SQL SERVER 2008 - SSIS PACKAGE HANGS

  • I would suggest you look into it, as you are queries ID rows, which I would assume is Unique, and I would assume the ID column has a primary key?

    Adding a index on the ID row will increase lookup times.

    -----------------------------------------------------------------------------------------------------------------------------------------------------------------------------------------------------
    This thing is addressing problems that dont exist. Its solution-ism at its worst. We are dumbing down machines that are inherently superior. - Gilfoyle

  • I created index on ec_step_id :crying:, that did not work too .......again hanged....

  • Hey i have inserted the Data manually i mean by insert statement giving the same syntax to select the Data from Temp,

    After inserting the Data , i ran my Package just to see if it works, and it quickly executed(as there is no new data to load i guess), without any hanging ...i looked into the data and data was pretty fine , i cannot understand what makes it hang while loading the data into Main table Via package.......

  • I see room for improvement here in several places.

    First, you've got to use constraints and indexes in your table design. Even if you get this working, you'll run into problems down the road as your tables grow. Proper database design is paramount in database performance. If you ignore it now, you'll pay later. You need Primary Keys and clustered indexes on your tables!

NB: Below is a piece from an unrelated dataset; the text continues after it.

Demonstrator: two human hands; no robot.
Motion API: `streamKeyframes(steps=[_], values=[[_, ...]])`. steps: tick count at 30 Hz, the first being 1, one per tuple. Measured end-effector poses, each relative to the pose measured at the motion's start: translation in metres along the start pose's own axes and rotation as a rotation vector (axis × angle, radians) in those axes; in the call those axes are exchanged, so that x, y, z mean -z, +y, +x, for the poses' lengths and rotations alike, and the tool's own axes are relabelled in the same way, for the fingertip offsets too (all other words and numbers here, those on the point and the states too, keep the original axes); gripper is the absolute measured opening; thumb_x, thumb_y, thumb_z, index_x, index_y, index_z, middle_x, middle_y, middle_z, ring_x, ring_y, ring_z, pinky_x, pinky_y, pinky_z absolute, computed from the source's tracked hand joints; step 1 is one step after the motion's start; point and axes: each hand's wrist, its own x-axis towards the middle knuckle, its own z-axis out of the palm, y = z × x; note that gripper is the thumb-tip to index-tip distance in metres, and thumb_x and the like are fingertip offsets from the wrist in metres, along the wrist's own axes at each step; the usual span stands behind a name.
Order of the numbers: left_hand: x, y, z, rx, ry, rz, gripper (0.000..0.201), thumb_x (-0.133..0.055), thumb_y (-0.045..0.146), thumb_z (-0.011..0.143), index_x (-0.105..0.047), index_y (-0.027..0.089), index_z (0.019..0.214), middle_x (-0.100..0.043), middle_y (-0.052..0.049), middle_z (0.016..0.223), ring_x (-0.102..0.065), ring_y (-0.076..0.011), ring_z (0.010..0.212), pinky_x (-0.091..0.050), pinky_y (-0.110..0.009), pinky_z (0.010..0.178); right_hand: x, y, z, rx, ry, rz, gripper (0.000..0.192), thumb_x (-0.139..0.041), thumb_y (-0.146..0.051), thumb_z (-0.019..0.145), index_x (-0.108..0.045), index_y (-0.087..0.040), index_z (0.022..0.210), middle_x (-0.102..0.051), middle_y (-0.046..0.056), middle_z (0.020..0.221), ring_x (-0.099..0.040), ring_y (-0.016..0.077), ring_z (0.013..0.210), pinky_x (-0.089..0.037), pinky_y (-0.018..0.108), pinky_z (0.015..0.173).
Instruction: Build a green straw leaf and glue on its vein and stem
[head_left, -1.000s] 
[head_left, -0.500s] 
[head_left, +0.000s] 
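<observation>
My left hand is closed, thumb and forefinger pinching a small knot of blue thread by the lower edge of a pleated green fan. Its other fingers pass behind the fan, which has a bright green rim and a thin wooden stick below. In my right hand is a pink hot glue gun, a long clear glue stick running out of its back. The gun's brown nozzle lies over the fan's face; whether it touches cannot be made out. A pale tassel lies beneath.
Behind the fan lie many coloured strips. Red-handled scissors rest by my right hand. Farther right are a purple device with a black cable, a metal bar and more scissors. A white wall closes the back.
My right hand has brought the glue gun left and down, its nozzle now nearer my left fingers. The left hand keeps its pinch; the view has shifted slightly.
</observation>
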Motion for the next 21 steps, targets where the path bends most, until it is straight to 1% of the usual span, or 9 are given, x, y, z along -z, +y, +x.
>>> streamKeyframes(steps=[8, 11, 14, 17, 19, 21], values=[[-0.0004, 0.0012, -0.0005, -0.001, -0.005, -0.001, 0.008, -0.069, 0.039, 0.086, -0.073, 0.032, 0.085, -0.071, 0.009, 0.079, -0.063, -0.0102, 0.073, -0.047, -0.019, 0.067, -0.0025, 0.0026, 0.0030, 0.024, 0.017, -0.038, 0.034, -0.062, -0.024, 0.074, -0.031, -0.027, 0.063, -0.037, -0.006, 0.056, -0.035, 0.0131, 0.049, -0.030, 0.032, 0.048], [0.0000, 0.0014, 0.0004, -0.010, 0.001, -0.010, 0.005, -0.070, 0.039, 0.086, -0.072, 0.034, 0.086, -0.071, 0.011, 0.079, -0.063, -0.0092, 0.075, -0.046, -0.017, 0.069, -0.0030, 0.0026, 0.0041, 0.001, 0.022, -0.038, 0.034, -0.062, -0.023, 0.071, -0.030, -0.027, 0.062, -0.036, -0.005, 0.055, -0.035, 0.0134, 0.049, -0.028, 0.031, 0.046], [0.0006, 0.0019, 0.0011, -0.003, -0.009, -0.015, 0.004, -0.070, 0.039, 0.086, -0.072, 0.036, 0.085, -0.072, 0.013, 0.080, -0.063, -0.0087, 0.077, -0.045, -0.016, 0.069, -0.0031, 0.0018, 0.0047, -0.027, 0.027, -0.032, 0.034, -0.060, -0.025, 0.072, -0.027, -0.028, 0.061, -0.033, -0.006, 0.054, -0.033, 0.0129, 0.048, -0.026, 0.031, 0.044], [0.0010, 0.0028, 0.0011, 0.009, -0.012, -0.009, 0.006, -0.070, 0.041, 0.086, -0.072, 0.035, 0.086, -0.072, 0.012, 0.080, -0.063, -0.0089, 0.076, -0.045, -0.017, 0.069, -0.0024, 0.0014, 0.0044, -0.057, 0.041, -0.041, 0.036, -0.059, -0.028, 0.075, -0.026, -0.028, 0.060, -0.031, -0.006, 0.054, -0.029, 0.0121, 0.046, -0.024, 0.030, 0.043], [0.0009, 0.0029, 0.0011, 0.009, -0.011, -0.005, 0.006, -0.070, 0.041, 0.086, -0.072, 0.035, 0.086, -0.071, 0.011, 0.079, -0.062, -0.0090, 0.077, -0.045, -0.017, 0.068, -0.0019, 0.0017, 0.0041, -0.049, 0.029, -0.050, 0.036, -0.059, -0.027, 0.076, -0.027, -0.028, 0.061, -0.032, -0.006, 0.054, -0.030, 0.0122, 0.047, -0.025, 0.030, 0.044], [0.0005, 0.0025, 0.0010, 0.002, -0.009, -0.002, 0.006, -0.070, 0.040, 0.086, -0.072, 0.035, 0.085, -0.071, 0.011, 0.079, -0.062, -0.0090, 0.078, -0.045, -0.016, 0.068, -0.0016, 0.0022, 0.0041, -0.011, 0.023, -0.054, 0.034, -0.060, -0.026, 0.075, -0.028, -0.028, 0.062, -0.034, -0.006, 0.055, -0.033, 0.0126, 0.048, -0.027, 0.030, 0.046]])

    Second, for your source adapter query, the query you have is terribly inefficient. From the looks of it, you are basically trying to select rows from your temp table that do not exist in your destination table. A simple OUTER join would server you better than your NOT IN attempts. Using NOT IN like you've done means that SQL Server must reference the temp table twice in the same query. This results in way more reads than necessary. Here's a better replacement:

    SELECT t.*

    FROMdbo.DW_T_EC_JOB_TEMP t

    LEFT JOIN dbo.DW_T_EC_JOB jON j.EC_STEP_ID = t.EC_STEP_ID

    WHEREj.EC_STEP_ID IS NULL

    Third, you are using the source adapter to JOIN your source table (the temp table) with the destination table. This defeats the purpose of the data flow task in SSIS. You should get ALL rows from your temp table and use data flow transformations to determine which rows you need to insert into your destination. A lookup transformation task would do this quite nicely (given you have proper indexing on your destination table). So you read all rows in from your source, applying any source available filters to the data, and you use the data flow tasks to eliminate rows that shouldn't end up at the destination.

    This removes much of the burden of the processing from the database engine and allows the SSIS service to do the work.

    Fourth, why do you need 2 packages to do this? If package #2 is only responsible for moving the data between your temp table and the final destination table and both are hosted by the same DB, why not just use a stored procedure? Using temp tables for staging data is often times an unnecessary step when working with SSIS.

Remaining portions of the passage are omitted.